Vlasic ve Nike’ın markalarını nasıl yönettikleriyle ilgili farklılıkların çekirdeğinde hayati önemde bir benzemezlik olarak, stratejik bakış açısı yer almaktadır. Vlasic, kısa vadeli bir satış stratejisi kullandı; tek ve büyük bir kanal ortağına odaklandı ve müşterileri çekmek için ürününün fiyatını düşürdü. İlave olarak, şirket 1995 ve 1998 arasında reklam harcamalarını yüzde 40 azalttı.

Öte yandan Nike, kendisini uzun vadeye göre konumlandırdı. Birçok farklı perakendeciyle güçlü ilişkiler kurdu ve yıllık 1.2 milyar dolar reklam bütçesi ayırarak, markasına yatırım yaptı. Görüşünü geniş ufuklara göre belirleyen Nike hem müşterlerine hem de markasına sahip çıktı –Vlasic ise bunları kanala gömdü.

Marka performansında pazarlama stratejisinin rolü hakkındaki araştırmamız, şirketlerin kısa vadeli verilere çok fazla önem verirken, markalarının uzun vadeli sağlığına fazla dikkat etmediklerini göstermektedir. Fiyat promosyonlarına dönük ve rutin olarak aşırı harcama yapmakta ve reklama, yeni ürün geliştirmeye ve yeni dağıtım şekillerine yeterince yatırım yapmamaktadırlar. Bu dar ufuklu yaklaşımların sonucu olarak da, güçlü markalar, genellikle de artık düzelemeyecek kadar zayıflamıştır. Şirketlerin marka performansını ölçüm tarzları, pazara markalarını iletme tarzları ve marka yöneticilerini ele alış tarzlarının değişme zamanı gelmiştir. Bu değişiklikler, üst düzey yönetim seviyesinin düşünme tarzında esaslı bir kayış olmaksızın gerçekleşemeyecektir. Kurumsal yöneticiler bu ilerici değişiklikleri yapabilme yeteneğine sahiptir. Ama buna istekleri var mıdır?

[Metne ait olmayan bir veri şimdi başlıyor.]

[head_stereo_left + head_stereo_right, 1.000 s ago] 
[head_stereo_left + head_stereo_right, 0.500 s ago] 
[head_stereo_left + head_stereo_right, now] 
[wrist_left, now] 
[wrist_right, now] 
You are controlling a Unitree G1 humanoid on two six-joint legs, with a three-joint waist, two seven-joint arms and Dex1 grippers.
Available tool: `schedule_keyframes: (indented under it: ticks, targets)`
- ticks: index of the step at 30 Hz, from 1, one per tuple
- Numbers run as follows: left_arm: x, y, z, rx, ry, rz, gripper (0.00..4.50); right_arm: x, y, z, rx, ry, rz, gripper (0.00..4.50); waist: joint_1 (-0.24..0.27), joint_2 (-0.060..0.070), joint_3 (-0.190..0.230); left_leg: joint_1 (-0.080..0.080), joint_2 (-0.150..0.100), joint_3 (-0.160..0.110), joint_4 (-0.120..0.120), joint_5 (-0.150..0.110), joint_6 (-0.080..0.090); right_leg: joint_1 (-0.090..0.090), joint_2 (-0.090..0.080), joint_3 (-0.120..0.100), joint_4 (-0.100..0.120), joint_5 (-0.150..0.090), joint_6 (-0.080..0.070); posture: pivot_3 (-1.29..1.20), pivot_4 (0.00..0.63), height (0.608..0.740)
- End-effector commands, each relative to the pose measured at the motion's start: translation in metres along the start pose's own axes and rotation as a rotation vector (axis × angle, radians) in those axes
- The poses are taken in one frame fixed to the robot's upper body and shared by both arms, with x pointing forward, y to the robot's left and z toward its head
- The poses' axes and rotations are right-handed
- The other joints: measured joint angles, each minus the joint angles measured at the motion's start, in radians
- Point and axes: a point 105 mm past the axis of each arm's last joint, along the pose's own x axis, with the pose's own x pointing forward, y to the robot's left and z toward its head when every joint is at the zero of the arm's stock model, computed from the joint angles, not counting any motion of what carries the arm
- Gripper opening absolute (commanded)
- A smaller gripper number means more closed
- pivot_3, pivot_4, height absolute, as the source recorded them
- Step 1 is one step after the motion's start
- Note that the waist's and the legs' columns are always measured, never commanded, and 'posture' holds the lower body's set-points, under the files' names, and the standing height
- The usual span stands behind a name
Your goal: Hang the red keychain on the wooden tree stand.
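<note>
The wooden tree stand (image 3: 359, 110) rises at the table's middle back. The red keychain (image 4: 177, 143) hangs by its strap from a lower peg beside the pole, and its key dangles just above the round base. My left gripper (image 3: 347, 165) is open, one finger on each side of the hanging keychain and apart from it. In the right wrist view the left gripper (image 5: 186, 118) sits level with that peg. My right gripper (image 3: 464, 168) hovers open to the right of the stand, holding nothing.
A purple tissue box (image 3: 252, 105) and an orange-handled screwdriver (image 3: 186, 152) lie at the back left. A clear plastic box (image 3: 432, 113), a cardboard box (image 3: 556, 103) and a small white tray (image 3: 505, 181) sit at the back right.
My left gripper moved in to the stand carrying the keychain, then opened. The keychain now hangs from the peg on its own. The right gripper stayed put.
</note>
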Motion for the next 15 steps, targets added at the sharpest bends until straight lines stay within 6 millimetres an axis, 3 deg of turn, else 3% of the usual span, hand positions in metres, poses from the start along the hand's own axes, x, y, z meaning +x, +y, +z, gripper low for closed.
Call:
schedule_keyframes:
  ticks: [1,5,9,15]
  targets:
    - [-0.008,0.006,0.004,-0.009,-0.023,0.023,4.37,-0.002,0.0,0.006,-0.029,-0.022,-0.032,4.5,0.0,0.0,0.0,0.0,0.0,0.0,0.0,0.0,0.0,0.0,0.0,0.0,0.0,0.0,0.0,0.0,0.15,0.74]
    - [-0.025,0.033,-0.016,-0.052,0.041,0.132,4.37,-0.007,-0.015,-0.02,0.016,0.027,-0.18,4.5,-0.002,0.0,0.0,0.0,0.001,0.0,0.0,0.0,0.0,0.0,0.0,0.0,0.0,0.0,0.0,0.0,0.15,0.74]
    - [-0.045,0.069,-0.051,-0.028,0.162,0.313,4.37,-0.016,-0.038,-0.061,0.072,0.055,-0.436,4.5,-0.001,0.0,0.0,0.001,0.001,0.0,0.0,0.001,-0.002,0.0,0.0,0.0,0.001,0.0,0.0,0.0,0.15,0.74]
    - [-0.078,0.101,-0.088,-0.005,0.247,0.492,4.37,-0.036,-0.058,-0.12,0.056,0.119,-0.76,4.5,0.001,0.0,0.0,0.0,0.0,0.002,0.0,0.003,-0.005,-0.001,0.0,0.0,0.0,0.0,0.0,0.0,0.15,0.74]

Kısa Vadeli Bakış Açısının Yaratılışı
İnsan bazı imalatçıların kendi markalarıyla ilgili nasıl bu kadar miyop hale geldiğini merak ediyor. Biz üç faktöre bağlıyoruz: kısa vadeli promosyonun etkilerini daha görünür kılacak, böylece de imalatçıyı indirim yapmaya zorlayacak gerçek zamanlı satış verilerinin yokluğu; marka değerine, yeni ürünlere ve dağıtıma yapılan uzun vadeli yatırımların etkisini değerlendirmeyi sağlayacak faydalı bilgilerin kıtlığı; ve marka yöneticilerinin işte kalma süresinin kısalığı.

Veriler hızla çoğalıyor. 1980’lerden önce marka yöneticileri satış rakamlarını almak için iki aya kadar beklemek zorundaydı. Haftalık indirimleri satışlardaki değişimle uydurmak zordu ve hata ihtimali yüksek bir görevdi. Yöneticilere gerçek zamanlı satış verileri sağlayan, mağazalardaki tarayıcılar sayesinde bu durum tamamıyla değişti. Bu veriler fiyat indirimi için satışlara müdahale etmeyi mümkün hale getirdi. (“Tarayıcı Verileri Fiyat Promosyonlarının Anlık etkilerini Sağlamaktadır” adlı tabloya bakınız.)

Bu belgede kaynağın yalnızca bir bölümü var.